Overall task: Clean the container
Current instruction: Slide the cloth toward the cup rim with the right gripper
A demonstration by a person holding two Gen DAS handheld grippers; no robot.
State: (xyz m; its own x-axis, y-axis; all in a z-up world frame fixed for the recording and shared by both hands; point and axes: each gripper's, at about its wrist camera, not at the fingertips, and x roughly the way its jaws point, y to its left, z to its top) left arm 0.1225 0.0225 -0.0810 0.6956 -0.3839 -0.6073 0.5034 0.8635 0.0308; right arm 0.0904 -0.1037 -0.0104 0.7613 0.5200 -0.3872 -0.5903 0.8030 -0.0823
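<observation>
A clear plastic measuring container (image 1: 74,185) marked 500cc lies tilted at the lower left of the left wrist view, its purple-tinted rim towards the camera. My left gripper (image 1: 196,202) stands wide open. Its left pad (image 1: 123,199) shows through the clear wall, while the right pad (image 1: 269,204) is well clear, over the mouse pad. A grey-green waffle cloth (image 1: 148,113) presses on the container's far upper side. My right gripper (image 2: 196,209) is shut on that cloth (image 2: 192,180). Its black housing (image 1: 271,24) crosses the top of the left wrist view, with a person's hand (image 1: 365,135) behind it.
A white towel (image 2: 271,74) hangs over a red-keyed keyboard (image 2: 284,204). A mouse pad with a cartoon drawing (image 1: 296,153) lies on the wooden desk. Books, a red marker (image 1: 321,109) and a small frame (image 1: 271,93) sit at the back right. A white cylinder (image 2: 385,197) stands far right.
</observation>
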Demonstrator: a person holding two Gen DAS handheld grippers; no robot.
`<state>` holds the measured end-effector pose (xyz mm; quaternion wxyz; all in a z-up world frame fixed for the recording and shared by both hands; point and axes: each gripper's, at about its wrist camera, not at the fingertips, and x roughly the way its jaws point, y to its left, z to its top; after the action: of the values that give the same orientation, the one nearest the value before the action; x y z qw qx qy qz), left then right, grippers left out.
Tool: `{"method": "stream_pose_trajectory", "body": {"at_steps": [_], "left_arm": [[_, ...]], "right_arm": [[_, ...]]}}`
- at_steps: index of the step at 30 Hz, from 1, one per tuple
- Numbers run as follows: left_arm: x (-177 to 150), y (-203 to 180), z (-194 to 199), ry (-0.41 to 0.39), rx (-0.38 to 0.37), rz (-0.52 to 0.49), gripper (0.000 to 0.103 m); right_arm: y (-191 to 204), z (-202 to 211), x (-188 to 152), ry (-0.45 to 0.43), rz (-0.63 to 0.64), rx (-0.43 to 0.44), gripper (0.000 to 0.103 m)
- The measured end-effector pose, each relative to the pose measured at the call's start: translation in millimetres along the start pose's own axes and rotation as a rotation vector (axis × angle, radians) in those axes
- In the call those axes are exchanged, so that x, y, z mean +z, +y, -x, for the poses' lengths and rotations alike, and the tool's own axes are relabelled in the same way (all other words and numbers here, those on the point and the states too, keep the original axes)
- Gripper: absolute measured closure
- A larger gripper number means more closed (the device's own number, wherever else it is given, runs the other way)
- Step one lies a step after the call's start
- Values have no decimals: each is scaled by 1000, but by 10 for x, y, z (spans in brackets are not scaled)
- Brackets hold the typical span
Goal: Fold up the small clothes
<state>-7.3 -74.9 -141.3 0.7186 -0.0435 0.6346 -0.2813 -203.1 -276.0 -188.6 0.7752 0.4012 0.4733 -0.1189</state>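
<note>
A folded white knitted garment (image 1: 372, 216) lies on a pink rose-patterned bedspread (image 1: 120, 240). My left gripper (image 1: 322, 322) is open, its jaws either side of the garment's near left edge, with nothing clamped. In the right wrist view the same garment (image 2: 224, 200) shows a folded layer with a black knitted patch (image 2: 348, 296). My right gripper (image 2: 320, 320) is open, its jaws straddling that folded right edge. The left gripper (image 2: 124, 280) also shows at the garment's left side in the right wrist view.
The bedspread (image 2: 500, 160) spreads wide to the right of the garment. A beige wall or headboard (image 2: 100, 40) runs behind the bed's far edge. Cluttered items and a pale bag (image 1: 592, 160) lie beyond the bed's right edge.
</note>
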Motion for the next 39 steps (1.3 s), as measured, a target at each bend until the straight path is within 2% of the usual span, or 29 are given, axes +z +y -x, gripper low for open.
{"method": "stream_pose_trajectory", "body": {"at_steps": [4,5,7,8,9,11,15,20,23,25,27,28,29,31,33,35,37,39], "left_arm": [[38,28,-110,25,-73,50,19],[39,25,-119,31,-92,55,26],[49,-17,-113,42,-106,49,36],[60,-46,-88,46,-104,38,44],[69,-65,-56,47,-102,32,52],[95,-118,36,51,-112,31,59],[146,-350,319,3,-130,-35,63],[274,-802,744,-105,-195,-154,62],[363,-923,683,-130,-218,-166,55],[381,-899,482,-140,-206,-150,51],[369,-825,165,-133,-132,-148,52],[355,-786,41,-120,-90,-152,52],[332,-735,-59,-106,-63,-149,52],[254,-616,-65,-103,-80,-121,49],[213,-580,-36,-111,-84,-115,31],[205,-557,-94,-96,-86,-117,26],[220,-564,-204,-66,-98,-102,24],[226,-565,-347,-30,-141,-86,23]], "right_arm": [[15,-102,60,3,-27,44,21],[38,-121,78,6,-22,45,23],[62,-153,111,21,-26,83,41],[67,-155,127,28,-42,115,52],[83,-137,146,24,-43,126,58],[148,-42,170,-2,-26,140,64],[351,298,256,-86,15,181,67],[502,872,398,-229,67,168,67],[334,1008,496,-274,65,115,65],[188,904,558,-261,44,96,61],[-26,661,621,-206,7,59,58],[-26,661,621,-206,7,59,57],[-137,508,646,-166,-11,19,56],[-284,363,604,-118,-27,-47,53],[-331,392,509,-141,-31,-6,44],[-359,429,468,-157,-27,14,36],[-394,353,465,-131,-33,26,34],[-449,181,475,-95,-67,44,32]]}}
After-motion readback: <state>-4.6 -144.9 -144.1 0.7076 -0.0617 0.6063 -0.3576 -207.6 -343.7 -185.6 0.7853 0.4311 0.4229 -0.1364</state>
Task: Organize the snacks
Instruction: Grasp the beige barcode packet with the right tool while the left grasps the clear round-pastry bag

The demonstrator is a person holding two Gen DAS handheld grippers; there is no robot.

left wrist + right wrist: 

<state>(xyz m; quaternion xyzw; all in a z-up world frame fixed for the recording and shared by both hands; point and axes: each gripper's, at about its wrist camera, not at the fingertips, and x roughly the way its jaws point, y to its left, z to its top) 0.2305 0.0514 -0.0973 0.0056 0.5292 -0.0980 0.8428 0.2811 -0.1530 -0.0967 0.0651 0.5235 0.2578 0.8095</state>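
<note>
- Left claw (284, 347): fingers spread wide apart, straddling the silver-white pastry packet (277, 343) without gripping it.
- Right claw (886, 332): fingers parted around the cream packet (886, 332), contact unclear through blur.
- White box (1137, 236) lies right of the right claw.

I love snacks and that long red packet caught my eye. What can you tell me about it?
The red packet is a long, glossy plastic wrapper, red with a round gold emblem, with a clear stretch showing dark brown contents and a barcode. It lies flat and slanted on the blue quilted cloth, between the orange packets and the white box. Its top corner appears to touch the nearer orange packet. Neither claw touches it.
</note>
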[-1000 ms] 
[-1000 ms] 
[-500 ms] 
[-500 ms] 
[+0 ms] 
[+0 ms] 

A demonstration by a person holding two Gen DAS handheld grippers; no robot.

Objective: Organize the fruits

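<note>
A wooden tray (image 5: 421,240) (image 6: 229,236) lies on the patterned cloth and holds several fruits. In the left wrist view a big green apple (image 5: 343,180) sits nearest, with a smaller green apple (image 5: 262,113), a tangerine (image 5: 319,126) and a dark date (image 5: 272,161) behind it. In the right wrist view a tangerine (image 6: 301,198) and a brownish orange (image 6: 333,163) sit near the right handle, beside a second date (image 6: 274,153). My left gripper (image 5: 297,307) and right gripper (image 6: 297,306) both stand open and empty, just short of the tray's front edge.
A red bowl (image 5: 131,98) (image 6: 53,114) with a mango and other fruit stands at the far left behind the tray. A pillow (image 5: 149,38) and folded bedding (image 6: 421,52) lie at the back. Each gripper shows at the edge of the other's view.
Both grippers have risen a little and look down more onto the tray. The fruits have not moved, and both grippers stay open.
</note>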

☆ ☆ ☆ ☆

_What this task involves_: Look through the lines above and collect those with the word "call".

_Result_:
- The measured end-effector pose, each relative to the pose measured at the call's start: translation in millimetres along the start pose's own axes and rotation as a rotation vector (axis × angle, radians) in those axes
- In the call those axes are exchanged, so that x, y, z mean +z, +y, -x, for the poses' lengths and rotations alike, and the tool's own axes are relabelled in the same way (all other words and numbers here, those on the point and the states too, keep the original axes)
- Step one lies a step after the call's start

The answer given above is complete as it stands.